What to produce >> Look through the material below, count the lines containing the word "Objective", and state only the count.

Given entries >>
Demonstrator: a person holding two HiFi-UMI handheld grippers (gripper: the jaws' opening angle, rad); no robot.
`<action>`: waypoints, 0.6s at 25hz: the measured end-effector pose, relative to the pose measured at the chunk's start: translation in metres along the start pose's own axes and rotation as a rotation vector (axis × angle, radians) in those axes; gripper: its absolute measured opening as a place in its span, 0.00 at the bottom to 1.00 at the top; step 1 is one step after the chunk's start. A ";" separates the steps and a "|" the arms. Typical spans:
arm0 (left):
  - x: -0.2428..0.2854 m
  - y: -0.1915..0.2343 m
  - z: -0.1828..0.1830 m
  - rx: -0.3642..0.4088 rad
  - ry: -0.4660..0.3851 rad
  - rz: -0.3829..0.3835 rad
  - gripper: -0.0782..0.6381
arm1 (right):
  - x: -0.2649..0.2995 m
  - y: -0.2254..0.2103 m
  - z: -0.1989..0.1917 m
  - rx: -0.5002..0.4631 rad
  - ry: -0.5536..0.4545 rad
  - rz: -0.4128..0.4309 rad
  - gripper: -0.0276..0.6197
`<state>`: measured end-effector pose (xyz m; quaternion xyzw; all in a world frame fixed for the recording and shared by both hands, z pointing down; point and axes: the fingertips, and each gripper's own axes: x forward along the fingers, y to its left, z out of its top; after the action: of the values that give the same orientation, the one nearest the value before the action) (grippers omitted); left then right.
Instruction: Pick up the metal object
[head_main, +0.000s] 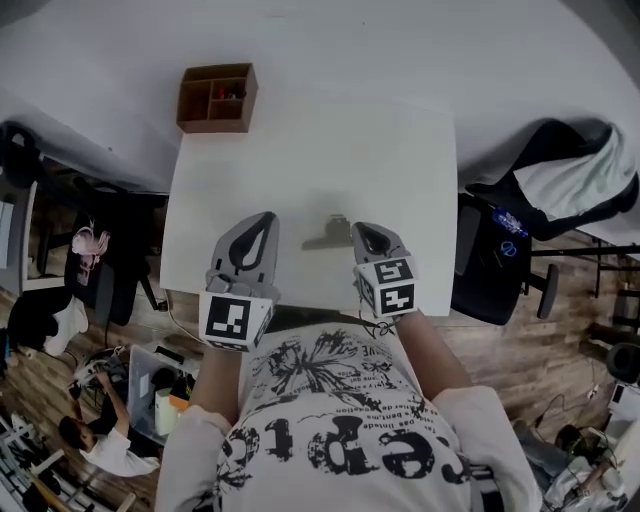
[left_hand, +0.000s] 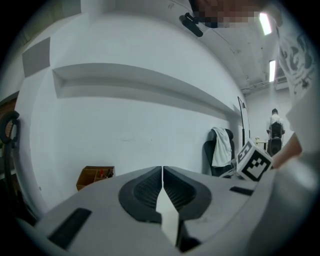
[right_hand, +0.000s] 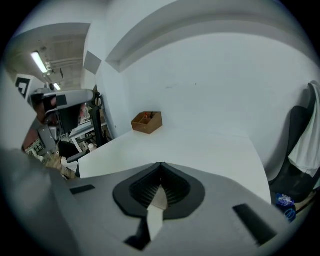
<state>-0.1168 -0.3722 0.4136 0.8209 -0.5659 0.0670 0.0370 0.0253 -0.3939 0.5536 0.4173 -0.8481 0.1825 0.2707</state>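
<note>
A small flat grey metal object (head_main: 326, 236) lies on the white table (head_main: 400, 180), near its front edge. My right gripper (head_main: 358, 230) is shut with nothing between its jaws, its tip just right of the metal object. The left gripper (head_main: 267, 217) is also shut and empty, a short way left of the object. In the left gripper view the jaws (left_hand: 162, 168) meet along a thin line and point at the wall. In the right gripper view the shut jaws (right_hand: 160, 164) hide the metal object.
A brown wooden organiser box (head_main: 217, 97) stands at the table's far left corner, also seen as the box (right_hand: 147, 121) in the right gripper view. A dark chair with a light cloth (head_main: 560, 190) stands right of the table. Clutter and a person (head_main: 90, 440) are on the floor at left.
</note>
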 end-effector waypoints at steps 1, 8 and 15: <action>0.005 0.004 -0.003 0.000 0.008 -0.008 0.13 | 0.006 0.000 -0.005 0.012 0.027 -0.003 0.03; 0.028 0.034 -0.020 -0.019 0.028 -0.103 0.13 | 0.037 0.001 -0.030 0.109 0.135 -0.078 0.20; 0.038 0.036 -0.039 0.002 0.117 -0.206 0.13 | 0.070 0.003 -0.056 0.132 0.232 -0.135 0.44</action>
<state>-0.1397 -0.4149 0.4579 0.8693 -0.4755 0.1112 0.0761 0.0046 -0.4043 0.6404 0.4663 -0.7672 0.2665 0.3506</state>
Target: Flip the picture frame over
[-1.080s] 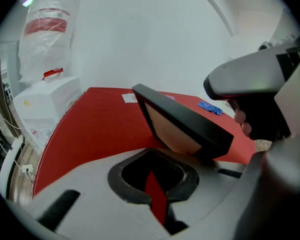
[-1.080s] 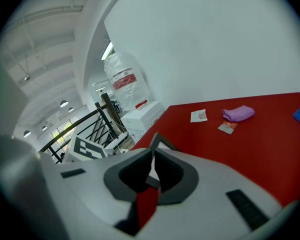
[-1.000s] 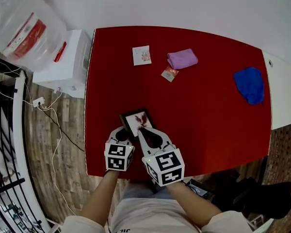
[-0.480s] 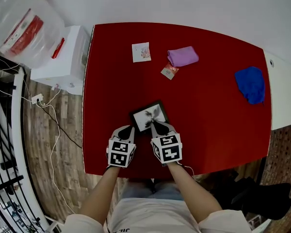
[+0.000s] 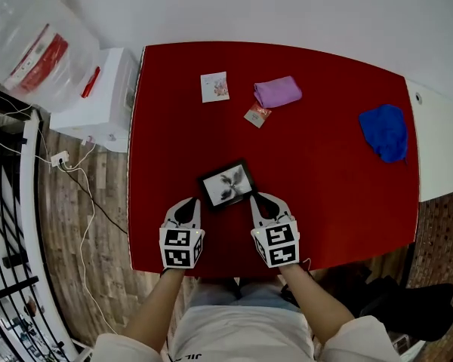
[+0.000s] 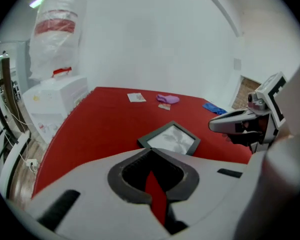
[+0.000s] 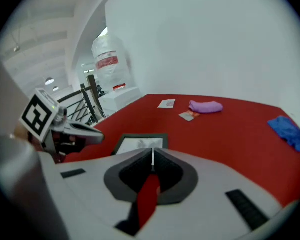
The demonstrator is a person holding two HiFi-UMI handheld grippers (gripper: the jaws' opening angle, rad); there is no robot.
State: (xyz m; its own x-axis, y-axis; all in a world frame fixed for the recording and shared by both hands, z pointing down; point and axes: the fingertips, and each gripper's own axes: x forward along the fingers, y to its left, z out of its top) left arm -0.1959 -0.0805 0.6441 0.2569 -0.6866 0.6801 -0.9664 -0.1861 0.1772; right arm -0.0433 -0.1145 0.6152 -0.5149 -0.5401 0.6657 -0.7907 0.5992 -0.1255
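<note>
Nearest to us, two bare forearms reach out over the near edge of the red table (image 5: 325,172), each hand holding a gripper with its marker cube on top. We see the left gripper (image 5: 190,200) low over the red surface near the front edge. Its jaws are closed tip to tip and nothing is between them; only red table shows through the gap behind the pads. The right gripper (image 5: 258,197) sits level with it, a little to the right. Its jaws are drawn together but for a hairline slit, and they too are empty. Between the two grippers and just ahead of them lies the picture frame (image 5: 226,185), flat on the table with its dark border and pale printed picture facing up, turned at a slant to the table edge. Neither gripper holds it. The right one's tips are close beside its near right corner, and the left one's tips stand a little off its near left corner. Farther back, well apart from the frame, we find a small packet (image 5: 257,115), a white card (image 5: 214,86) and a folded purple cloth (image 5: 278,91). A crumpled blue cloth (image 5: 385,131) lies toward the far right edge. Beyond the table's left side stands a white box (image 5: 98,100) with a clear plastic bag (image 5: 30,47) behind it.
</note>
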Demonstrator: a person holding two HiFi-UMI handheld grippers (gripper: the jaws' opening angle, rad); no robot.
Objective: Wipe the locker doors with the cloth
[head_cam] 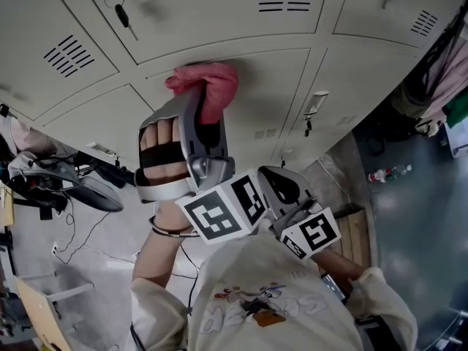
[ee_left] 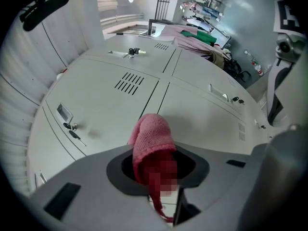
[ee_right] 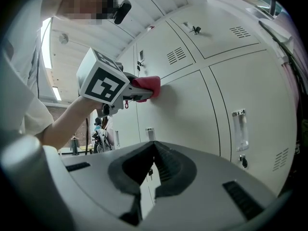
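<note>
Only the right gripper view shows the left gripper [ee_right: 138, 90] side-on, pressing the cloth [ee_right: 148, 85] onto a locker door [ee_right: 187, 114] right at its edge seam. Left gripper view gives the close-up: jaws clamped on the cloth, a bunched pink knit poking out past them. The right gripper [ee_right: 153, 153] hangs back, jaws closed on nothing. The lockers [head_cam: 205, 13] are beige metal with vent slots [ee_left: 129, 83] and keys [ee_left: 72, 129] in a lock. Head view catches grey floor [head_cam: 110, 262] and cables [head_cam: 77, 232].

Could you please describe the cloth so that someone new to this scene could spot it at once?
Find the wall of pale grey locker doors. Against one door, the left gripper holds a bunched cloth to the metal. It is the only pink, soft thing on those plain metal fronts.
</note>
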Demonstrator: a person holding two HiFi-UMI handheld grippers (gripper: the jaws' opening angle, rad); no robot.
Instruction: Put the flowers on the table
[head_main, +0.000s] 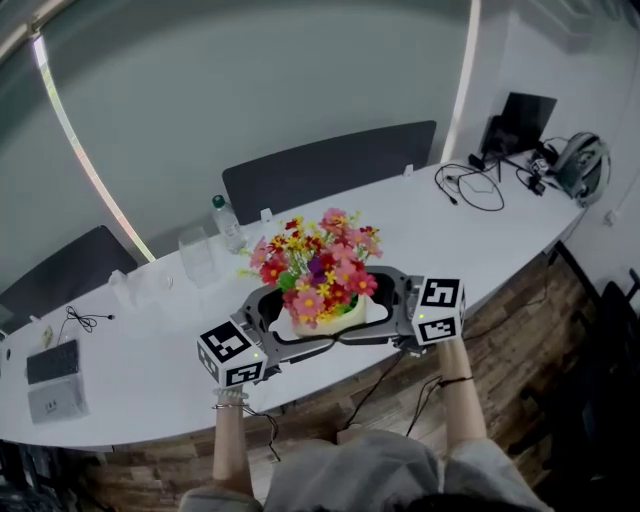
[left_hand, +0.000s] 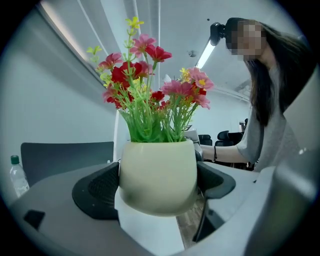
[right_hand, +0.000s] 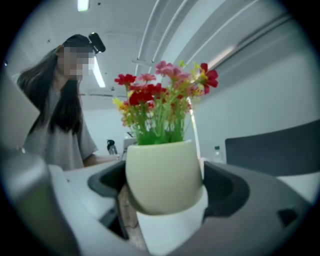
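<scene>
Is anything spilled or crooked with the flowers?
Nothing is spilled or broken. The only odd thing: the pot is not on the table yet. The left gripper and right gripper each clamp it in the air by the table's near edge, flowers pointing up.

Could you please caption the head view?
Cream flower pot gripped by left gripper and right gripper at white table's near edge.

Left tongs (head_main: 285, 322) and right tongs (head_main: 385, 308), facing inward, both clamp the pot (head_main: 335, 318).
</scene>
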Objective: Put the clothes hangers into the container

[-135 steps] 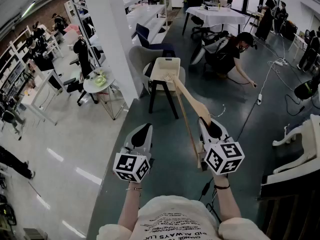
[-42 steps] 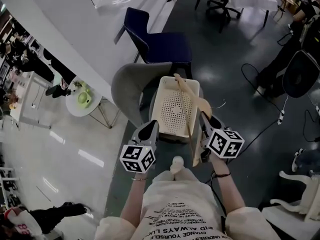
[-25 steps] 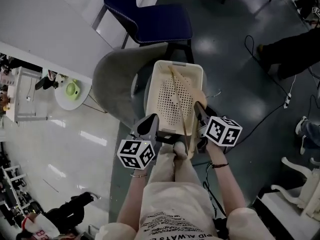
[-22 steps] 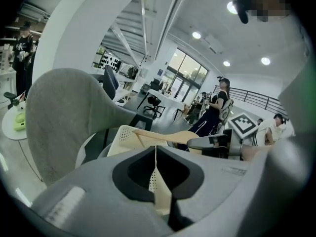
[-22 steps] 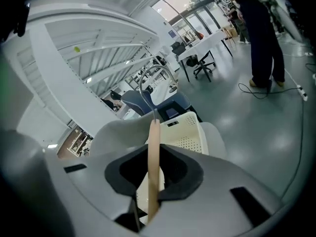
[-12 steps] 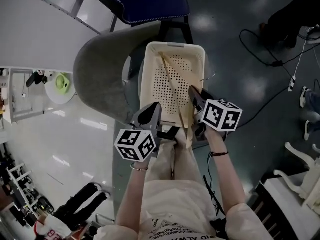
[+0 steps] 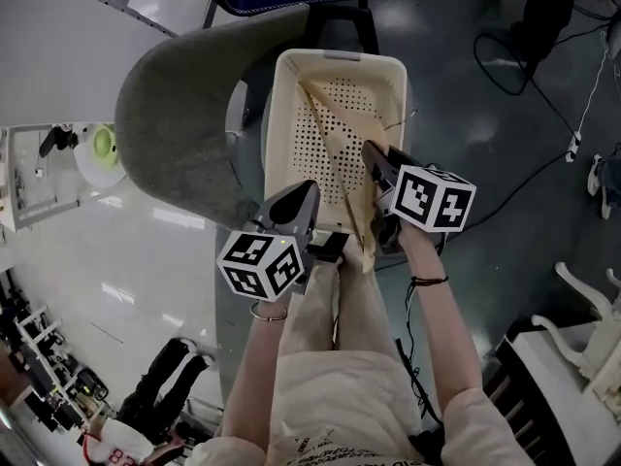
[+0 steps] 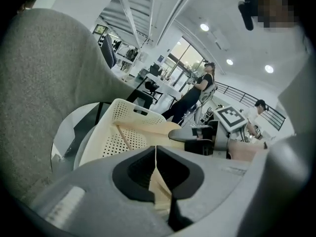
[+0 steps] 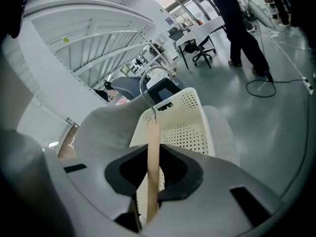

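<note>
**A:** Open hall with a grey floor [image 7: 485,115]. A grey chair [image 7: 165,115] carries the cream perforated container [image 7: 277,115] on its seat. Where is the clothes hanger?

**B:** It is in my right gripper [image 7: 374,158], whose jaws are clenched on the wooden hanger [image 7: 361,226] partway along its length. The far arm slants down inside the container, over the holed bottom. The near end pokes out past the near rim toward my legs. The wire hook [image 9: 143,90] shows ahead of the jaws, toward the container's far end. My left gripper [image 7: 301,194] hovers at the near rim, its jaws pressed together on nothing.

**A:** How is this step best done?

**B:** As I judge it, the hanger should go further in and lie flat along the container's long side, so that the near end clears the rim. The hook should stay off the wall and its handle slot, where it could catch. I would unclench only once the wood rests on the bottom; let go sooner and it may tip out over the near rim. The container looks loose on the seat, so the left gripper could steady it.
</note>
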A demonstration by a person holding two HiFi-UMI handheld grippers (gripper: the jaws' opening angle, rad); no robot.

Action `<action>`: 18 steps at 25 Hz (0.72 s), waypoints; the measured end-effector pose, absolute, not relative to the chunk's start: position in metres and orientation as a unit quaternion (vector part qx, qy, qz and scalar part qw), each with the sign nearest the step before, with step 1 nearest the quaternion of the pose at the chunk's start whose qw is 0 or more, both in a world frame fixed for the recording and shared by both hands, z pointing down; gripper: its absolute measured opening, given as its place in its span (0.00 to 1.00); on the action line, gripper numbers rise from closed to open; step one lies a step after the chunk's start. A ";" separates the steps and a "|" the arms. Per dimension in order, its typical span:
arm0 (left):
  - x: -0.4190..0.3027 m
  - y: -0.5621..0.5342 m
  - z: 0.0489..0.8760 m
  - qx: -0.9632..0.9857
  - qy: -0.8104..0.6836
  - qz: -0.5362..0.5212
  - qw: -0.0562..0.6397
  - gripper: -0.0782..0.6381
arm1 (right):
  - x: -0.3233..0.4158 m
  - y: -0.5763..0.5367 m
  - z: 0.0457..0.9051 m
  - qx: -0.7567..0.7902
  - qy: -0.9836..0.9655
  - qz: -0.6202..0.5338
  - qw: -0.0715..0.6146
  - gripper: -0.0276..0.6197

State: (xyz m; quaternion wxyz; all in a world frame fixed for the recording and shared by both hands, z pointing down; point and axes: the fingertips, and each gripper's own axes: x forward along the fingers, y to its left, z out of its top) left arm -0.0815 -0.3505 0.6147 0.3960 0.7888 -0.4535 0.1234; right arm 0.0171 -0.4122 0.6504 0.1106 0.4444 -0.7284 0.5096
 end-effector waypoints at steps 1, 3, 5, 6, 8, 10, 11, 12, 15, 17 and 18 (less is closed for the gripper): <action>-0.081 -0.350 0.617 0.789 -0.452 0.124 0.398 0.15 | 0.016 -0.414 0.653 0.442 -0.728 0.512 0.110 0.13; -0.080 -0.350 0.620 0.787 -0.451 0.122 0.403 0.15 | 0.014 -0.416 0.656 0.441 -0.728 0.514 0.112 0.13; -0.079 -0.349 0.623 0.786 -0.450 0.120 0.406 0.15 | 0.013 -0.418 0.659 0.441 -0.728 0.513 0.113 0.13; -0.079 -0.349 0.624 0.786 -0.450 0.120 0.407 0.15 | 0.011 -0.419 0.660 0.441 -0.728 0.514 0.112 0.13; -0.079 -0.349 0.625 0.785 -0.449 0.120 0.409 0.15 | 0.011 -0.421 0.660 0.442 -0.727 0.515 0.108 0.13; -0.079 -0.348 0.627 0.785 -0.448 0.119 0.411 0.15 | 0.014 -0.423 0.661 0.448 -0.724 0.513 0.108 0.13; -0.079 -0.348 0.628 0.785 -0.448 0.120 0.411 0.15 | 0.015 -0.423 0.662 0.450 -0.723 0.514 0.107 0.13; -0.079 -0.347 0.629 0.785 -0.448 0.120 0.412 0.15 | 0.016 -0.423 0.663 0.451 -0.720 0.516 0.106 0.13; -0.076 -0.346 0.630 0.784 -0.445 0.120 0.415 0.15 | 0.022 -0.423 0.669 0.460 -0.712 0.517 0.117 0.13; -0.075 -0.346 0.632 0.785 -0.443 0.119 0.417 0.15 | 0.026 -0.423 0.677 0.470 -0.706 0.511 0.141 0.14; -0.074 -0.345 0.633 0.785 -0.443 0.119 0.417 0.15 | 0.028 -0.422 0.681 0.474 -0.702 0.508 0.155 0.14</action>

Completed exercise >> 2